From the entries below, please output exactly the lines starting at the one containing "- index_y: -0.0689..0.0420" and ending at the one containing "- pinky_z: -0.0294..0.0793", both included.

# Data provided
++++++++
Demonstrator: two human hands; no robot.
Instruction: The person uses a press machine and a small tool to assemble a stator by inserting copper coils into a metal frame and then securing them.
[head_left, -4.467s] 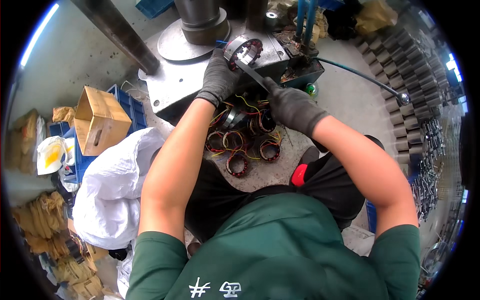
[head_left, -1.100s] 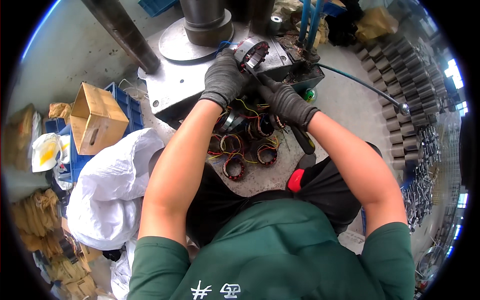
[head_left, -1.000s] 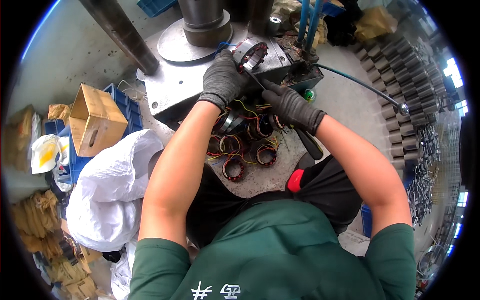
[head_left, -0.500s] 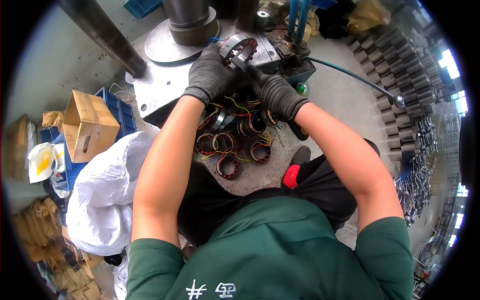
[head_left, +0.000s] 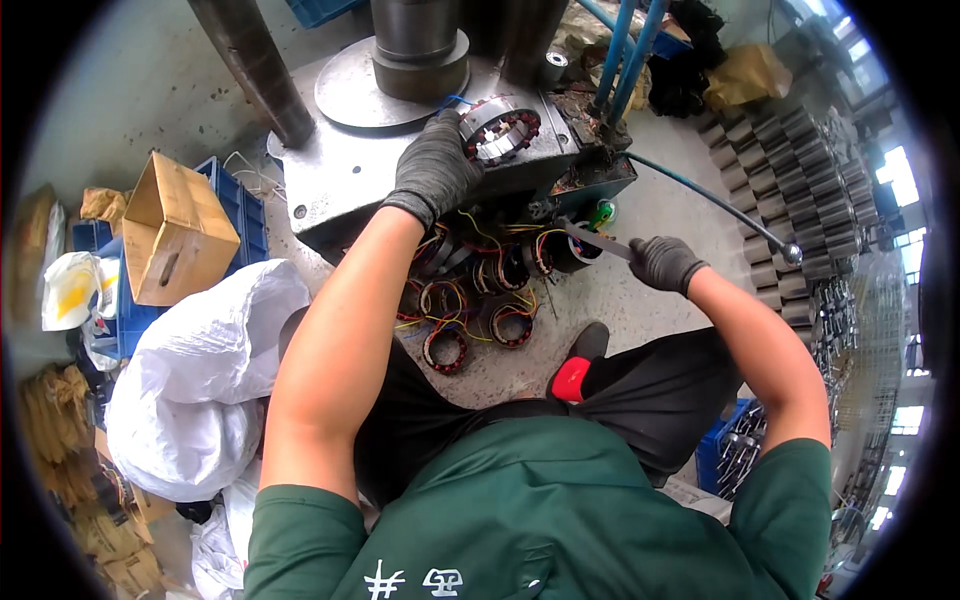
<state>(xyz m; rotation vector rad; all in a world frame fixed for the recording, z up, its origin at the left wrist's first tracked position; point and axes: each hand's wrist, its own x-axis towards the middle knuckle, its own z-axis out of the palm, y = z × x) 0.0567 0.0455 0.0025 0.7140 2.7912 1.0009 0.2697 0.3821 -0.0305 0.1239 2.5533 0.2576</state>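
Centrally, gripped at its left side by curled fingers of the grey-gloved left hand (head_left: pixel 437 165): silver metal ring with red-dotted rim (head_left: pixel 488 118) and thin blue wire (head_left: pixel 457 99), positioned over the front edge of a pale, flat metal base plate (head_left: pixel 335 185); contact with plate impossible to judge. Well apart, to the right, enclosed by closed fingers of the grey-gloved right hand (head_left: pixel 668 265): flat, narrow metal blade (head_left: pixel 602 241), directed leftward. Below, on grey floor (head_left: pixel 572 310): dark rings with red and yellow wires (head_left: pixel 446 352). Behind: round metal disc (head_left: pixel 345 90) beneath steel column (head_left: pixel 416 40). Far left: open brown cardboard box (head_left: pixel 175 245).
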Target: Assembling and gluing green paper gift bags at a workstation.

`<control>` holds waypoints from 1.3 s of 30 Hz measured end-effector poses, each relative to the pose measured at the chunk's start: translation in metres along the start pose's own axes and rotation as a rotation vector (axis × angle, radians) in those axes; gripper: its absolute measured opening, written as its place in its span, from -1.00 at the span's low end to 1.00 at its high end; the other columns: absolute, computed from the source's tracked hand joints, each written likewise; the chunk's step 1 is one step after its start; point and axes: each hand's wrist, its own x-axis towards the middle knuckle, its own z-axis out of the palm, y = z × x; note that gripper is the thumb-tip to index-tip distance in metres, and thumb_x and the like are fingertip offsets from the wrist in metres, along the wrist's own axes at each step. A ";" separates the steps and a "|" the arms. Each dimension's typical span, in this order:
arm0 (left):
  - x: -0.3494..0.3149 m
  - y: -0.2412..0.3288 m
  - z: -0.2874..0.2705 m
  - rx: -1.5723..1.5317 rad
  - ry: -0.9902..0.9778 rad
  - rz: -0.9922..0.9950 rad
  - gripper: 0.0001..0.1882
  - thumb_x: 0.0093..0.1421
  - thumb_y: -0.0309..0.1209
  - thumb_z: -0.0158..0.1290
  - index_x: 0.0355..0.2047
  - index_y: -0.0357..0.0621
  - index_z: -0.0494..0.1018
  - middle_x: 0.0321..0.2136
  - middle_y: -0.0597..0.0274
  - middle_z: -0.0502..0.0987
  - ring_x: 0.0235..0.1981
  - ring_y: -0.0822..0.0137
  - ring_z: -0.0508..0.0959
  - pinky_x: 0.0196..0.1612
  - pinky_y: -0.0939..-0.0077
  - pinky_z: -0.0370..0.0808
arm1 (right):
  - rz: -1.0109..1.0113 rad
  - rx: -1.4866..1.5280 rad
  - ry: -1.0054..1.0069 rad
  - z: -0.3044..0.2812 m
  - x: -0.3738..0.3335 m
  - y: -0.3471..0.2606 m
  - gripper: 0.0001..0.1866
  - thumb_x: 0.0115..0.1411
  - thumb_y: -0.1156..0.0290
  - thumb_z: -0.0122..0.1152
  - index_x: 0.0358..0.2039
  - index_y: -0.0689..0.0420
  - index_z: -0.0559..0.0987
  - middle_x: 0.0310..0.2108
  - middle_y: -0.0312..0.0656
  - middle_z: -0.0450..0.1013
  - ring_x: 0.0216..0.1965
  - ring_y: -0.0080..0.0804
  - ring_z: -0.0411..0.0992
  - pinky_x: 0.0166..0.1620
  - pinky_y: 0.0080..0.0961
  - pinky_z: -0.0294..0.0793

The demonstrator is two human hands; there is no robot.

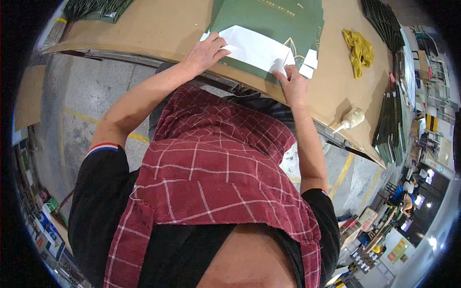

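Note:
A dark green paper bag with gold print lies flat near the front edge of the table, on top of more green sheets or bags. Along its near end a white folded flap stands partly raised. My left hand pinches the flap's left end between thumb and fingers. At the right end, my right hand grips the flap's corner, thumb toward the left. White flap ends of a bag underneath stick out to the right of my right hand.
On the brown tabletop, a crumpled yellow cloth lies to the right. Nearer, a pale squeeze bottle lies on its side, nozzle toward me. Stacked folded green bags stand along the right edge, with others at the far right and far left.

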 end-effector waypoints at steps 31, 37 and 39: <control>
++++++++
# Output for this exercise
  - index_y: -0.0689..0.0420
  - index_z: -0.0559..0.0987
  - middle_x: 0.0310..0.2108
  - middle_y: -0.0312..0.0656
  - middle_z: -0.0450..0.1013
  - ring_x: 0.0216..0.1965
  - ring_y: -0.0080..0.0804
  - ring_z: -0.0411..0.0992
  - pinky_x: 0.0166..0.1620
  - pinky_y: 0.0080..0.0961
  - pinky_z: -0.0294..0.0793

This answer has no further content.